I have to think before I answer. How crazy is crazy? Should I seem to have trouble understanding him, should I start gnawing the collar of my shirt? It will be easy to deceive a shrink as inexperienced as Storrow . . . but that is no longer the issue. Now, I need to make sure that the insanity is temporary. That I get, as we call it, acquitted without being committed. So I smile at him. “Call me Nina,” I offer. “And yes.”
“Okay,” Dr. Storrow says. “I have this questionnaire, um, to fill out, and give to the court.” He takes out a piece of paper I have seen a thousand times, fill-in-the-blanks, and begins to read. “Did you take any medication before you came here today?”
“No.”
“Have you ever been charged with a crime before?”
“No.”
“Have you ever been to court before?”
“Every day,” I say. “For the past ten years.”
“Oh . . .” Dr. Storrow blinks at me, as if he’s just remembered who he is talking to. “Oh, that’s right. Well, I still need to ask you these questions, if that’s okay.” He clears his throat. “Do you understand what the role of the judge is in a trial?”
I raise one eyebrow.
“I’m going to take that as a yes,” Dr. Storrow scribbles on his form. “Do you know what the role of the prosecutor is?”

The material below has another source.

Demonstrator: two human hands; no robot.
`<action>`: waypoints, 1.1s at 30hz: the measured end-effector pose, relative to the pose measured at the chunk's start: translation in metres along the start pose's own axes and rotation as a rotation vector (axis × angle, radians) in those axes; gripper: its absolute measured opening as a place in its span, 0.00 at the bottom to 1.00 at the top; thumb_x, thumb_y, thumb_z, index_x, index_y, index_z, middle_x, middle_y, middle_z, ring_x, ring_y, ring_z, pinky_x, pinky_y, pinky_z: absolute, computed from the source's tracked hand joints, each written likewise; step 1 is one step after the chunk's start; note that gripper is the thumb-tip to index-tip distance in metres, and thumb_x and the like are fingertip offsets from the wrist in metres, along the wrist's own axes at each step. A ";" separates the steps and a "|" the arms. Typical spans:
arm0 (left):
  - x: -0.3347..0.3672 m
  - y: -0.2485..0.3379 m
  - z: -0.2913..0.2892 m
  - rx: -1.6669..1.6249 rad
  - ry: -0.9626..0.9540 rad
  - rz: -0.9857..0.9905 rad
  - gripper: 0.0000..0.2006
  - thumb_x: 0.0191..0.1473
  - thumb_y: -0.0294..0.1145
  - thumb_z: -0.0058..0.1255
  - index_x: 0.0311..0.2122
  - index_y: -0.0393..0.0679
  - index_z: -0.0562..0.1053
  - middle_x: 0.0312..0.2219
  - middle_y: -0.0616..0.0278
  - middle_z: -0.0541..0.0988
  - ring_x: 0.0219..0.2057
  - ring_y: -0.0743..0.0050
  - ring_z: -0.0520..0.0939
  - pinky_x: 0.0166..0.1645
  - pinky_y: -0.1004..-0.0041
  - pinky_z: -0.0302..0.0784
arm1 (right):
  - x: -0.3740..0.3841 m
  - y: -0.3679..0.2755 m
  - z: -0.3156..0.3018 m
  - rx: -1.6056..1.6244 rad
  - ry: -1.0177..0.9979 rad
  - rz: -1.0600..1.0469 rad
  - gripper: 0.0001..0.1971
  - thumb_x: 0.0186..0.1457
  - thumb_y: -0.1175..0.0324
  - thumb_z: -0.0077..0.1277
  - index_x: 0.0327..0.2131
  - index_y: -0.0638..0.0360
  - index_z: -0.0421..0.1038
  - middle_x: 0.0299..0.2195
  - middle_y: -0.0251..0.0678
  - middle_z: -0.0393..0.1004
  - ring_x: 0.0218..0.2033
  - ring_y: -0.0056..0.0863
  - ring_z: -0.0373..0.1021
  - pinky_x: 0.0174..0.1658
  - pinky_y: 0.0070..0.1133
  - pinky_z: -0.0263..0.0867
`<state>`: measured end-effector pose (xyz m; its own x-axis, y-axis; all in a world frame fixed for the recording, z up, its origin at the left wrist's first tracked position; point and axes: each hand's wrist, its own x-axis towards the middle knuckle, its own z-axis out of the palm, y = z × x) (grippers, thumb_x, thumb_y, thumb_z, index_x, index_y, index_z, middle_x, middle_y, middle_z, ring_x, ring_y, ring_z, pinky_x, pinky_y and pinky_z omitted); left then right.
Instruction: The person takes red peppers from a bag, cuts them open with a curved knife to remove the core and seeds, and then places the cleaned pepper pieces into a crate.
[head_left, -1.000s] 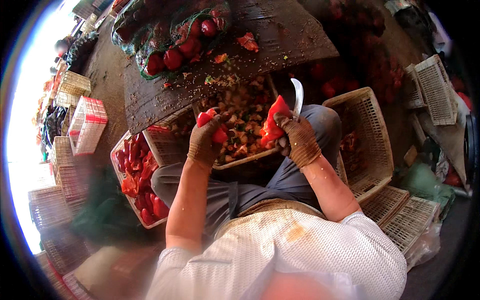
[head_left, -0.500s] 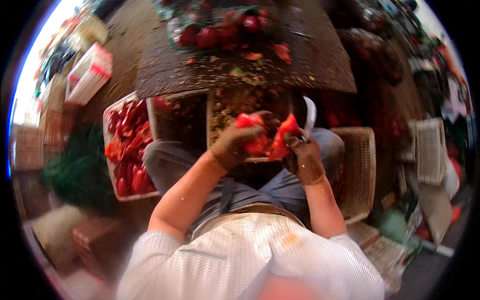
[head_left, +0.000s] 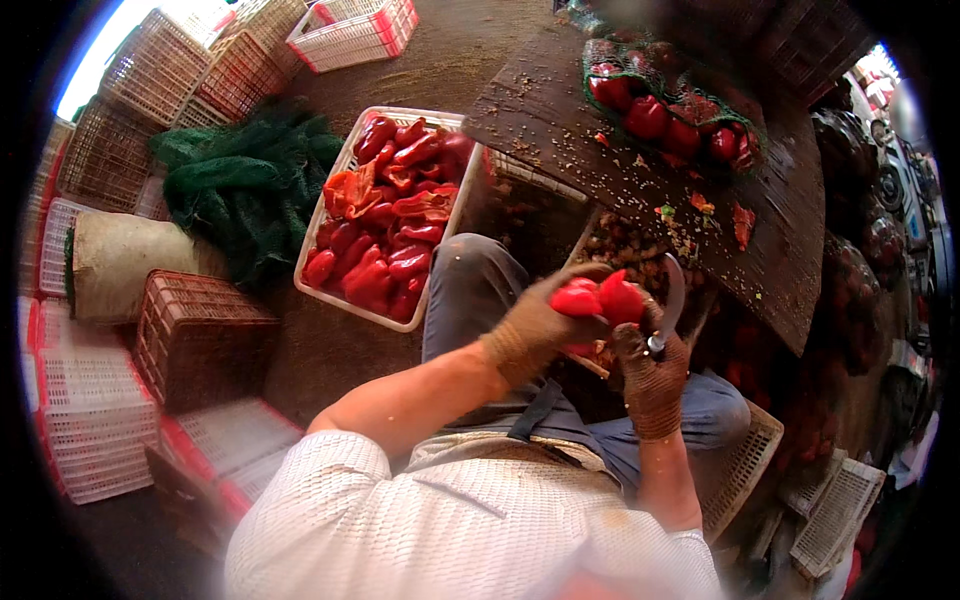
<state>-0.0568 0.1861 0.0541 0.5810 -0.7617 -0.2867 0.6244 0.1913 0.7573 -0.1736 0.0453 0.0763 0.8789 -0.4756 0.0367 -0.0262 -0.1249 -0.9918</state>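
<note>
My gloved left hand (head_left: 540,325) is closed around red bell pepper pieces (head_left: 598,298), which sit side by side between my two hands. In my gloved right hand (head_left: 655,375) is a small curved knife (head_left: 674,300), its blade pointing away from me; these fingers also touch the right side of the pepper. Below my hands, a crate of seeds and cores (head_left: 625,240) shows partly between my knees. To the left stands a white crate (head_left: 312,262) full of opened red peppers (head_left: 385,225).
A wooden board (head_left: 560,100) strewn with seeds and scraps bears a green net bag of red peppers (head_left: 672,120). Green netting (head_left: 240,185), a brown crate (head_left: 200,330) and stacked white crates (head_left: 95,400) lie left. Another crate (head_left: 745,470) stands by my right knee.
The view has swung left, bringing the pepper crate nearer the middle. The red pepper pieces, held apart before, are now close together between my hands. The knife stays in my right hand.
</note>
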 end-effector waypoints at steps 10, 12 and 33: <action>0.076 0.118 -0.254 0.748 0.628 0.442 0.30 0.49 0.27 0.69 0.58 0.43 0.71 0.50 0.58 0.78 0.48 0.67 0.80 0.51 0.68 0.80 | 0.011 0.043 -0.013 0.085 0.100 0.387 0.26 0.64 0.57 0.58 0.56 0.70 0.69 0.46 0.44 0.81 0.15 0.16 0.65 0.20 0.17 0.63; 0.119 0.118 -0.298 1.176 0.638 0.229 0.35 0.45 0.46 0.71 0.58 0.47 0.72 0.50 0.52 0.79 0.49 0.57 0.82 0.51 0.62 0.80 | 0.012 0.041 -0.007 0.067 0.110 0.510 0.27 0.64 0.56 0.57 0.56 0.70 0.68 0.45 0.44 0.81 0.11 0.16 0.63 0.16 0.16 0.61; 0.179 0.075 -0.353 1.794 0.591 -0.254 0.33 0.58 0.59 0.50 0.59 0.45 0.71 0.57 0.40 0.73 0.59 0.40 0.73 0.62 0.50 0.69 | 0.085 0.029 -0.008 0.227 0.114 0.576 0.20 0.63 0.68 0.58 0.54 0.68 0.72 0.41 0.39 0.83 0.19 0.12 0.68 0.22 0.14 0.63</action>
<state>0.2785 0.2828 -0.1471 0.8965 -0.3119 -0.3147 -0.2624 -0.9461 0.1900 -0.1036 -0.0058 0.0519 0.6973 -0.5024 -0.5112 -0.3678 0.3613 -0.8569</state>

“Oh, I think I have a pretty good idea.”
Do you know what the defense attorney does? Do you understand that the state is trying to prove you guilty beyond a reasonable doubt? The questions come, silly as cream pies thrown at the face of a clown. Fisher and I will use this ridiculous rubber stamp interview to our advantage. On paper, without the inflection of my voice, my answers will not look absurd—they will only seem a little evasive, a little strange. And Dr. Storrow is too inexperienced to communicate on the stand that all along I knew exactly what he was talking about.
“What should you do if something happens in court that you don’t understand?”
I shrug. “I’d have my attorney ask what legal precedent they were following, so that I could look it up.”
“Do you understand that anything you say to your lawyer, he can’t repeat?”
“Really?”
Dr. Storrow puts down the form. With a perfectly straight face, he says, “I think we can move on.” He looks at my purse, from which I once pulled a gun. “Have you ever been diagnosed with a psychiatric illness?”
“No.”
“Have you ever been on any medication for psychiatric problems?”
“No.”
“Do you have a history of emotional breakdown triggered by stress?”
“No.”
“Have you ever owned a gun before?”
I shake my head.
“Have you ever been to counseling of any kind?”
That question gives me pause. “Yes,” I admit, thinking back to the confessional at St. Anne’s. “It was the worst mistake of my life.”
“Why?”
“When I found out my son had been sexually abused, I went to confession at my church. I talked to my priest about it. And then I found out that he was the bastard who did it.”
My language makes a blush rise above the collar of his button-down shirt. “Ms. Frost—Nina—I need to ask you some questions about the day that . . . that everything happened.”
I start to pull at the sleeves of my turtleneck. Not a lot, just so that fabric covers my hands. I look into my lap. “I had to do it,” I whisper.
I am getting so good at this.
“How were you feeling that day?” Dr. Storrow asks. Doubt ices his voice; just moments ago, I was perfectly lucid.
“I had to do it . . . you understand. I’ve seen this happen too many times. I couldn’t lose him to this.” I close my eyes, thinking of every successful insanity defense I’ve ever heard proposed to a court. “I didn’t have a choice. I couldn’t have stopped myself . . . it was like I was watching someone else do it, someone else reacting.”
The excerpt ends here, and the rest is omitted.